• What you will do:
Exact copy, pictures excluded: the lines from the one containing "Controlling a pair" to the end of the listing.

• The data:
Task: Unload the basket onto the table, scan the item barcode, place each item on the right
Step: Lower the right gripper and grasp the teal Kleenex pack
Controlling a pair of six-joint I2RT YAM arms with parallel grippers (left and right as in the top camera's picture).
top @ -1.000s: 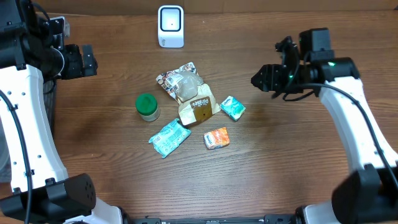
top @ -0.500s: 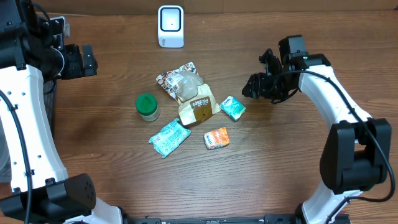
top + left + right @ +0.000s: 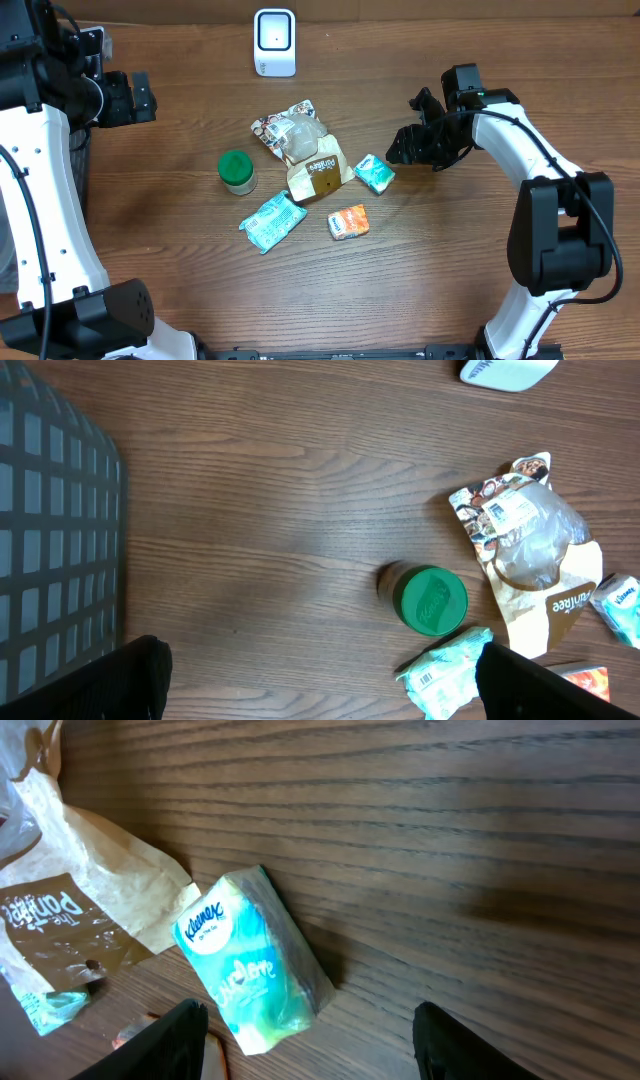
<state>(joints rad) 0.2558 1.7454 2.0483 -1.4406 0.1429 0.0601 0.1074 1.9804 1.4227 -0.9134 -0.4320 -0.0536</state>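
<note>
Teal-and-white film is wrapping the Kleenex pack point(image 3: 255, 960), probably the item being targeted, which is lying on the wooden table point(image 3: 450, 260) just beside the brown paper bag point(image 3: 320, 170) and well apart from the white scanner point(image 3: 274, 42) at the far edge. The right gripper point(image 3: 400, 147) is hovering near the pack's right side with its jaws partly spread and nothing between them. The left gripper point(image 3: 132, 97) is hanging wide open and empty near the left edge. The soft pack is likely risking being shoved against the bag if the fingers are closing off-centre. The slick film could be slipping free on a lift, and a grip covering the barcode would be spoiling the scan. No barcode is showing on the upper face, so it may be lying underneath. The right wrist view is giving the pack's lettering and tilt, while only the overhead is showing the whole route to the scanner. The left wrist view is adding a grey mesh basket point(image 3: 50, 530) that the right wrist view is missing entirely.
</note>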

• Result of this exercise:
Controlling a pair of six-joint I2RT YAM arms with parallel grippers (left and right as in the top camera's picture).
top @ -1.000s: 
top @ -0.500s: 
top + left + right @ +0.000s: 
<state>(joints rad) 0.2558 1.7454 2.0483 -1.4406 0.1429 0.0601 0.1074 1.9804 1.4227 -0.9134 -0.4320 -0.0536</state>
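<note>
Teal-and-white film is wrapping the Kleenex pack point(image 3: 255, 960), probably the item being targeted, which is lying on the wooden table point(image 3: 450, 260) just beside the brown paper bag point(image 3: 320, 170) and well apart from the white scanner point(image 3: 274, 42) at the far edge. The right gripper point(image 3: 400, 147) is hovering near the pack's right side with its jaws partly spread and nothing between them. The left gripper point(image 3: 132, 97) is hanging wide open and empty near the left edge. The soft pack is likely risking being shoved against the bag if the fingers are closing off-centre. The slick film could be slipping free on a lift, and a grip covering the barcode would be spoiling the scan. No barcode is showing on the upper face, so it may be lying underneath. The right wrist view is giving the pack's lettering and tilt, while only the overhead is showing the whole route to the scanner. The left wrist view is adding a grey mesh basket point(image 3: 50, 530) that the right wrist view is missing entirely.
</note>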

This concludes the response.